Knowledge Bank’s activity tracker, which monitors mortgage criteria search terms, suggests homebuyers are under stress as the 31st March stamp duty holiday deadline looms, sending house prices to record highs and exasperating entrenched affordability problems. Brokers kept ‘maximum age at end of term’ in the top spot for the second month in the residential market, with ‘income multiple used for affordability assessment’ and ‘self-employed – 1 years accounts’ also in the top five. “People are clearly struggling with affordability and so are reassessing their income multiples as they desperately search for a way to get onto the housing ladder,” Knowledge Bank said.

At the same time, property listing website Rightmove found a staggering 28% of agreed house sales collapsed in December, up from 17% in July. Buyers are trying to complete deals before March end, but with the country in a third national lockdown the logistical strain is “unlike anything seen in recent memory, the rising demand has created a bottleneck, resulting in the conveyancing process being dramatically extended”, says David Hannah, founder of Cornerstone Tax. Other buyers are finding they can’t get loans as the pandemic has affected their careers and made lenders more wary of their mortgage offerings, he adds.

All this has increased demand for regulated bridging lending, which dominated the sector again in Q3 according to Bridging Trends, at 53% of borrowing. Lenders and brokers report being inundated with applications from already fraught homebuyers, for who certainty of funding is vital. “Established specialist lenders, with the criteria flexibility the client needs and large or multiple funding lines, are best”, says Connect Mortgages’s Syms. Orchard Financial’s Stewart points out some established lenders “can be a bit clunky, with layers of decision makers”, so boutique funders or private investors “also have a place as they can process a transaction quickly and be flexible with underwriting which is often needed”.

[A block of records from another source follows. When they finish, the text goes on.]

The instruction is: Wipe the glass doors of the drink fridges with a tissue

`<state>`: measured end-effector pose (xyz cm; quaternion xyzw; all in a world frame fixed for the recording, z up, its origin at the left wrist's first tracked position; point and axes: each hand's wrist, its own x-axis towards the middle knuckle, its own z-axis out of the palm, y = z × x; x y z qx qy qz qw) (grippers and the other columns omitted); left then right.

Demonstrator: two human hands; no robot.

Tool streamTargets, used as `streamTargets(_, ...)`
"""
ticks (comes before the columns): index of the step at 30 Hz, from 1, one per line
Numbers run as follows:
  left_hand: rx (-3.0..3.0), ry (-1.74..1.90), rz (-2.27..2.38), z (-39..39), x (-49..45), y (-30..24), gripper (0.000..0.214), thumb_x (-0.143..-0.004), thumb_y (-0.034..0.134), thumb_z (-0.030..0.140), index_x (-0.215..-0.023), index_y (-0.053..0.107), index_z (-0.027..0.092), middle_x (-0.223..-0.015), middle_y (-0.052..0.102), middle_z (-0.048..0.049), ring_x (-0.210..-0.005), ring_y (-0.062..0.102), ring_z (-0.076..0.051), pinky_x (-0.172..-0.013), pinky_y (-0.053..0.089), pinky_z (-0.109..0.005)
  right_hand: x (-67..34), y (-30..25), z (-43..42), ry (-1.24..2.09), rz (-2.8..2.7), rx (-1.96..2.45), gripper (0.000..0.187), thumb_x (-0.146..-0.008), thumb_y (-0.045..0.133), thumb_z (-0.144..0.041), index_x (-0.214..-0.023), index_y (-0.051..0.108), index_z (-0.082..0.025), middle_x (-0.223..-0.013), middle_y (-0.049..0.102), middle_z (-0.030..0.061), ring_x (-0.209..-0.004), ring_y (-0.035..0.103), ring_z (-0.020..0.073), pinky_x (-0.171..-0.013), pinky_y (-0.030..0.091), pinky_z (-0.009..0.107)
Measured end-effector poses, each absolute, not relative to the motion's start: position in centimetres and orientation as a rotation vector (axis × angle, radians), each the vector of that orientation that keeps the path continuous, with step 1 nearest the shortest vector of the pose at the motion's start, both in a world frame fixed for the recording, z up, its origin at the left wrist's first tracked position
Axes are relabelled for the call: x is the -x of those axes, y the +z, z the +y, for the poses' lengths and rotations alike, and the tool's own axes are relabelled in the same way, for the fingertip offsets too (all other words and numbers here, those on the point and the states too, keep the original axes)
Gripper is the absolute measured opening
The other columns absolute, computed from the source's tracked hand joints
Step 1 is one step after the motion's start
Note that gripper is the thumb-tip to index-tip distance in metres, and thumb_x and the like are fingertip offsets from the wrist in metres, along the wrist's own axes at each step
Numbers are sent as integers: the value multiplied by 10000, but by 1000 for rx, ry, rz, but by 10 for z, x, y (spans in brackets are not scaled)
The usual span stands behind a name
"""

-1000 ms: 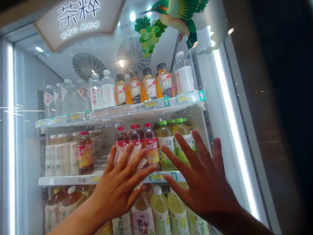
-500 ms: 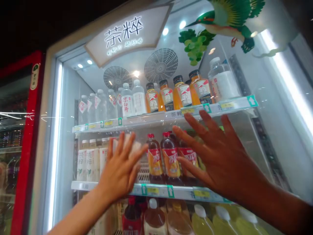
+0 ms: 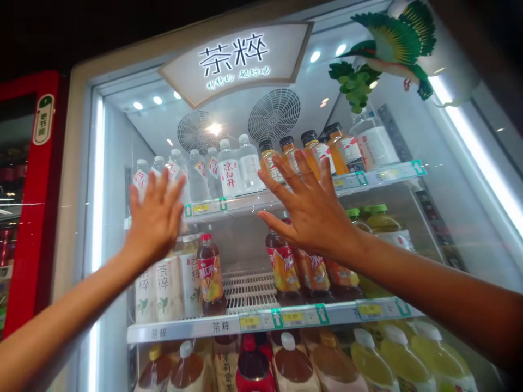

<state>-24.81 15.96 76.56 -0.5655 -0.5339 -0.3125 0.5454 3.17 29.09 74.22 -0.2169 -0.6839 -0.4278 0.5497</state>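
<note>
Left hand (image 3: pixel 154 220), right hand (image 3: pixel 308 209): fingers spread; transparent, flat glass cooler front (image 3: pixel 241 245) just beyond; contact, nearer hand indeterminate.

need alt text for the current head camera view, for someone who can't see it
A person's left hand and right hand are raised, spread open, before a lit drinks cooler whose shelves hold rows of bottles. A lettered sign sits at its top, a green bird decoration is at upper right, and a red-framed cabinet stands at the left edge.
</note>
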Motion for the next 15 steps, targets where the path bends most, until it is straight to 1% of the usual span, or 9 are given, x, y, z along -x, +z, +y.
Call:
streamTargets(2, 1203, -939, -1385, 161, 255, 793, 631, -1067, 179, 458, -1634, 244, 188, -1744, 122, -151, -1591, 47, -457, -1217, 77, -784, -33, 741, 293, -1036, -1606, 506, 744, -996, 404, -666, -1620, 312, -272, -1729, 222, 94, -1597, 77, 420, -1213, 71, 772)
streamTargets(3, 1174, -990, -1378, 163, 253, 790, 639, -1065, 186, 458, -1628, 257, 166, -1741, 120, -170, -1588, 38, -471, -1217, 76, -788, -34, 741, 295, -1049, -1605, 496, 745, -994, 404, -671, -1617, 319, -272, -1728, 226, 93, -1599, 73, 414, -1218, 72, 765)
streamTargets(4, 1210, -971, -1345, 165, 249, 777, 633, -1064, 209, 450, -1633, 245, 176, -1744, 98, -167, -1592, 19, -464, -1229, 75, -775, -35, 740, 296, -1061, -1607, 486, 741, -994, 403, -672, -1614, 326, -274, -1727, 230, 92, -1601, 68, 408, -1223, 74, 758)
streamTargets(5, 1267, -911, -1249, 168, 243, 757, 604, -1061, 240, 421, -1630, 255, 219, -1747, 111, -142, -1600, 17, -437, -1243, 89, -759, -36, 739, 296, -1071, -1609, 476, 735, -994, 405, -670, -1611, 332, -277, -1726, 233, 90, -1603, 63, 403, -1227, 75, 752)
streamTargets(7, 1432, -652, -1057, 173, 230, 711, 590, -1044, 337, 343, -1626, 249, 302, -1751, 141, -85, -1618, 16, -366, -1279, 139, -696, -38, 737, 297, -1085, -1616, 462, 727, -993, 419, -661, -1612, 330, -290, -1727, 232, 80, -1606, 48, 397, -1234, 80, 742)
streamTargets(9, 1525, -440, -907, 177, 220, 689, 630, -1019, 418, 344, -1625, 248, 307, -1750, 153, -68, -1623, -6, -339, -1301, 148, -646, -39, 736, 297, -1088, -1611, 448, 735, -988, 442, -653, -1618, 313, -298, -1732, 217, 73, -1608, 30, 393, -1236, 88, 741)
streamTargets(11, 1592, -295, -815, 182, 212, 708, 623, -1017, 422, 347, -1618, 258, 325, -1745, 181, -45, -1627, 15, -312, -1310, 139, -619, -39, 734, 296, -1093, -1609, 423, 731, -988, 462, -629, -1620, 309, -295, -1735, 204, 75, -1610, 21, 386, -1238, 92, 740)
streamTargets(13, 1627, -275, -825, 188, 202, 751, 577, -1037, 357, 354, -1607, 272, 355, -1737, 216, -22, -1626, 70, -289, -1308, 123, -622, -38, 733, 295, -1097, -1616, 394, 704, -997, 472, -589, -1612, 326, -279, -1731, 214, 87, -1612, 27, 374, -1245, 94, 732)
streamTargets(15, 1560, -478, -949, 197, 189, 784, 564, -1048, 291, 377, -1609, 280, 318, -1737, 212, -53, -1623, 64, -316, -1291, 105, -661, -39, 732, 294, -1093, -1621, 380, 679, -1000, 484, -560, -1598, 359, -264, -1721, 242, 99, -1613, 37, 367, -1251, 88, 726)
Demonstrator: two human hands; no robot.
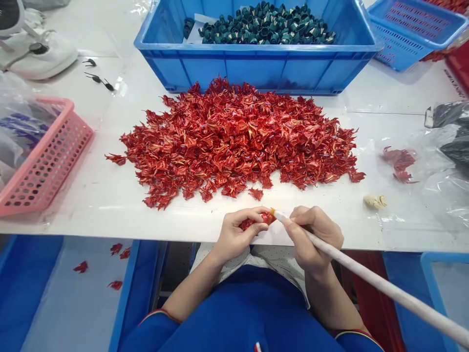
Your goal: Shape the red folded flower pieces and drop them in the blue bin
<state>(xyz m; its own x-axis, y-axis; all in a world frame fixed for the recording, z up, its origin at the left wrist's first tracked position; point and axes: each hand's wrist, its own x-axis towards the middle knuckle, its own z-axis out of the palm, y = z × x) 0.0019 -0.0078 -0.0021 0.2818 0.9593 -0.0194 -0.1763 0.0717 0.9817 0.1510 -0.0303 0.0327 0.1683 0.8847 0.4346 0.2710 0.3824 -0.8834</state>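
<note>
My left hand (240, 231) is closed round a small red spiky piece (270, 217) at the table's front edge; the fingers partly hide it. In my right hand (315, 234) is a pen-like tool (280, 216) with a yellow tip, gripped near its front end. A long white shaft or tube (384, 284) runs back from it to the lower right. The yellow tip meets or nearly meets the red piece; I cannot tell which. Just beyond my hands spreads a wide pile of similar red pieces (238, 142), some with yellow and blue marks.
Behind the pile stands a blue crate (256, 66) holding dark green pieces (271, 24). A pink basket (47, 161) is at left, clear plastic bags (439, 181) at right. Below left, a blue bin (126, 293) holds several red pieces. A crumpled beige scrap (374, 201) lies at right.
</note>
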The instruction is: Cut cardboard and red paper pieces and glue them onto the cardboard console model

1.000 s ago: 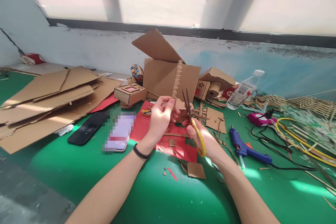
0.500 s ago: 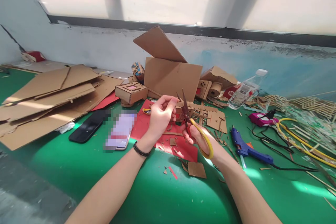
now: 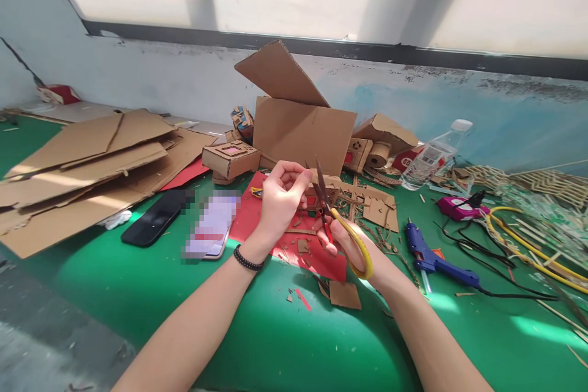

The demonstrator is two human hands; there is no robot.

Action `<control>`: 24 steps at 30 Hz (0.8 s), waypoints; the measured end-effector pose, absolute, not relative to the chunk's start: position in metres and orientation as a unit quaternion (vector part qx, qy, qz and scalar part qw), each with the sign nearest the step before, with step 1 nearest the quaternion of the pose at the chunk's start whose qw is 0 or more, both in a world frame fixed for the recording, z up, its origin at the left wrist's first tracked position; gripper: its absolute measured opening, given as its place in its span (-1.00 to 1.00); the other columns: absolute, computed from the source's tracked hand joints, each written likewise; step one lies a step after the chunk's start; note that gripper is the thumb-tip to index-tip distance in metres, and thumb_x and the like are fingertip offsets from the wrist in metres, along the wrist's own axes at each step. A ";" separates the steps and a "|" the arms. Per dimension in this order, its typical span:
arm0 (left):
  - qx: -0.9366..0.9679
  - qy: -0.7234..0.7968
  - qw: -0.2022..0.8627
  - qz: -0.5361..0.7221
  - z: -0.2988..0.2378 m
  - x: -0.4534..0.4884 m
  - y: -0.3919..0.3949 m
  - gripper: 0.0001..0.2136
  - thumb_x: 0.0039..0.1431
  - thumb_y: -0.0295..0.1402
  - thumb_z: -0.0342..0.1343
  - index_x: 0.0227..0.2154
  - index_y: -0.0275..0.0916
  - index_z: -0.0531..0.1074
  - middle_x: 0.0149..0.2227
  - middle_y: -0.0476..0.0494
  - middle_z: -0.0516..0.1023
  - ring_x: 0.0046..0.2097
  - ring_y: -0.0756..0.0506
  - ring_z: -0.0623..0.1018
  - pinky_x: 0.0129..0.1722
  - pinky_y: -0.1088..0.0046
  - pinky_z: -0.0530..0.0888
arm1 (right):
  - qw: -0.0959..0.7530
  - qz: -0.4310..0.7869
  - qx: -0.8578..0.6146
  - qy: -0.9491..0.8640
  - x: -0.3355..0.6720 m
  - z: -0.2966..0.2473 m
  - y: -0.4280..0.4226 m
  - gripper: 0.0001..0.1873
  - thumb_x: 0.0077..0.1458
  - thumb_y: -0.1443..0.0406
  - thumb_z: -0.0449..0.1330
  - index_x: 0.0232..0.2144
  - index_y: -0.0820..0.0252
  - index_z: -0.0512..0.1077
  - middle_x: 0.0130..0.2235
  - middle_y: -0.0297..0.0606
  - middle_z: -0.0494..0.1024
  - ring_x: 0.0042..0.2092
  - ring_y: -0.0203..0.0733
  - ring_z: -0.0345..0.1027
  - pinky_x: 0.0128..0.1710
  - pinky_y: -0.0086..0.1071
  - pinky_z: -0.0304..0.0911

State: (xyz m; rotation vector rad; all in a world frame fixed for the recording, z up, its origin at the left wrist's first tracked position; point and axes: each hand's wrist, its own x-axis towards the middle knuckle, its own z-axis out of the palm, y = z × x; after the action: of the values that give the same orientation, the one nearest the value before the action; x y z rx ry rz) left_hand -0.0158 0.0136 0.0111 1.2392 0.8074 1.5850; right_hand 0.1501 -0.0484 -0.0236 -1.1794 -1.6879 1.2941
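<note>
My left hand [image 3: 281, 201], with a dark beaded bracelet, is closed in a pinch above a red sheet [image 3: 248, 214]. Whatever lies between its fingertips is too small to make out. In my right hand [image 3: 345, 237] are scissors [image 3: 324, 196] with a yellow and red handle. Their blades point up and away, slightly apart, just right of my left fingertips. Behind the blades, partly hidden, sits a small cardboard piece with a red patch. Cardboard scraps [image 3: 303, 245] lie on the red sheet, and a square of cardboard [image 3: 345, 295] rests nearer to me.
Flat cardboard [image 3: 92, 147] is stacked at left, near two phones [image 3: 156, 217]. Cardboard boxes [image 3: 232, 159] and a large panel [image 3: 303, 131] stand at the back. On the right are a water bottle [image 3: 432, 159], a blue glue gun [image 3: 436, 260], cables and thin sticks on the green table [image 3: 294, 343].
The scissor blades look slightly closer together and a little further left. My left hand has barely moved, and the view has shifted slightly.
</note>
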 end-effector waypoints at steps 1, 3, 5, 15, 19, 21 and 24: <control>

Stretton Capital is 100% funded by an ultra high net worth family who, according to Mark Harrison, director of business development, can lend up to £80m a year without the need for any outside funding. In the last few months of 2020 he says Stretton was approached by institutional investors for the first time. “Whilst there is no need for us to do so, it’s flattering to be asked and it’s not to say we won’t in the future as multiple lines of funding to compliment our own funds would put us in an even stronger position,” he acknowledges.

Harrison is a staunch defender of fair dealing by lenders.“No broker or borrower can ever commit themselves to a transaction if there is any doubt whatsoever in terms of funds being available,” he says.“Everyone who applies and gets approved for a loan by a lender expects their loan to proceed.” Sometimes it can fall down at the legal or valuation stage, he admits, “but what brokers and borrowers will find hard to accept is a lender stating they do not have the funds to lend after the process is underway”. Stretton rescued a deal just before Christmas when a crowdfunder was unable to fulfil their obligations with a borrower when they couldn’t raise enough from their investors, Harrison says.

He recommends brokers heavily probe the source, speed and reliability of a lender’s funding. “Ask, ‘who funds you?’ If the loan is being funded by a crowdfunder or peer-to-peer lender, ask them how long it usually takes to get a ‘pot’ filled up with investor money,” he recommends.

But Orchard Financial’s Stewart says the onus is on lenders to proactively improve their honesty with brokers, and their clients – and if they don’t, in an increasingly crowded market, brokers will simply refuse to do business with them. “You can ask a lender all the questions in the world, only for them to walk away or pull funding at the last minute,” he says.

“Bottom line is as a broker you need to trust what you are being told by a lender and question anything that doesn’t seem quite right. Without trust nobody is going to do any business.”